# WHAT TO DO:
Looking at the listing, state how many of its lines contain the string "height". Write only the number.

# DATA PROVIDED:
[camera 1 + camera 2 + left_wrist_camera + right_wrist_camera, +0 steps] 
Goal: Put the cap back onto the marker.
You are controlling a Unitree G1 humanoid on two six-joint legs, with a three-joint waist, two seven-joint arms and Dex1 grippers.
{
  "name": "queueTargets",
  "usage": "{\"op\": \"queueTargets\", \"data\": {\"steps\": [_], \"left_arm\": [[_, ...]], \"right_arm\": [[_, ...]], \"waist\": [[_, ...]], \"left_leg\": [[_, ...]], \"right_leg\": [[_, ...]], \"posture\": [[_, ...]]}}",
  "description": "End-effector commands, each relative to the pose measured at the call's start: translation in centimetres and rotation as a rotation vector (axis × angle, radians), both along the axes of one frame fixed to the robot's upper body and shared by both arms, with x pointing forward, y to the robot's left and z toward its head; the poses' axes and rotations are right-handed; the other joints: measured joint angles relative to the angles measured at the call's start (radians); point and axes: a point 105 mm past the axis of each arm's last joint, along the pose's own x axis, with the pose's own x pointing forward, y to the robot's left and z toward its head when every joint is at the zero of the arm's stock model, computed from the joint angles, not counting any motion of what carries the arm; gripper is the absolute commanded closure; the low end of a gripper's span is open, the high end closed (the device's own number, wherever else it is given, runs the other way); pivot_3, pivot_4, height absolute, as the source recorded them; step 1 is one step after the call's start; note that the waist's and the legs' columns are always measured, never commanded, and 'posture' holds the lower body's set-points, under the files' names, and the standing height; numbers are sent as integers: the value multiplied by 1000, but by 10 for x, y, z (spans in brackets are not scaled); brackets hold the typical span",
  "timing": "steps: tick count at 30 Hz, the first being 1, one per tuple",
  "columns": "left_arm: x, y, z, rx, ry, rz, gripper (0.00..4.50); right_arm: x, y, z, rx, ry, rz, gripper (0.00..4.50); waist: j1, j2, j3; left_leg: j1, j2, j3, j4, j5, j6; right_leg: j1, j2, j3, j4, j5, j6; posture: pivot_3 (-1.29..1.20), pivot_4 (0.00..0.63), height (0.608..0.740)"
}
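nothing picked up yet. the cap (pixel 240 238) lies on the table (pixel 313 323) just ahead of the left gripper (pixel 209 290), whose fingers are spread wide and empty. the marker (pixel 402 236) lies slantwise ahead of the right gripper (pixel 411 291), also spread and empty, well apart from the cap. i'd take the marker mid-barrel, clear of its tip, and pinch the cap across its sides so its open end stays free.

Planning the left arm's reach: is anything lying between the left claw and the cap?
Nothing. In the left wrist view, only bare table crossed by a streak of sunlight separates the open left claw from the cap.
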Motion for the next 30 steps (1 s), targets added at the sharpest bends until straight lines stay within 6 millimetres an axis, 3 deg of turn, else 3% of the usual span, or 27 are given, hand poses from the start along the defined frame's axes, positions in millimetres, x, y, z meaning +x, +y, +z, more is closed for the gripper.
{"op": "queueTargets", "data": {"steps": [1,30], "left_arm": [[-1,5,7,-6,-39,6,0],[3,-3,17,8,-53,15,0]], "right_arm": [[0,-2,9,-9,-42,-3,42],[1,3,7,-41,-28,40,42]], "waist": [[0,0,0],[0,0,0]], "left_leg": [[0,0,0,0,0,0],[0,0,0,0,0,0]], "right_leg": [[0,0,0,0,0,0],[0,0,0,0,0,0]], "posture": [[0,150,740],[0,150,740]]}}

# TASK ANSWER:
2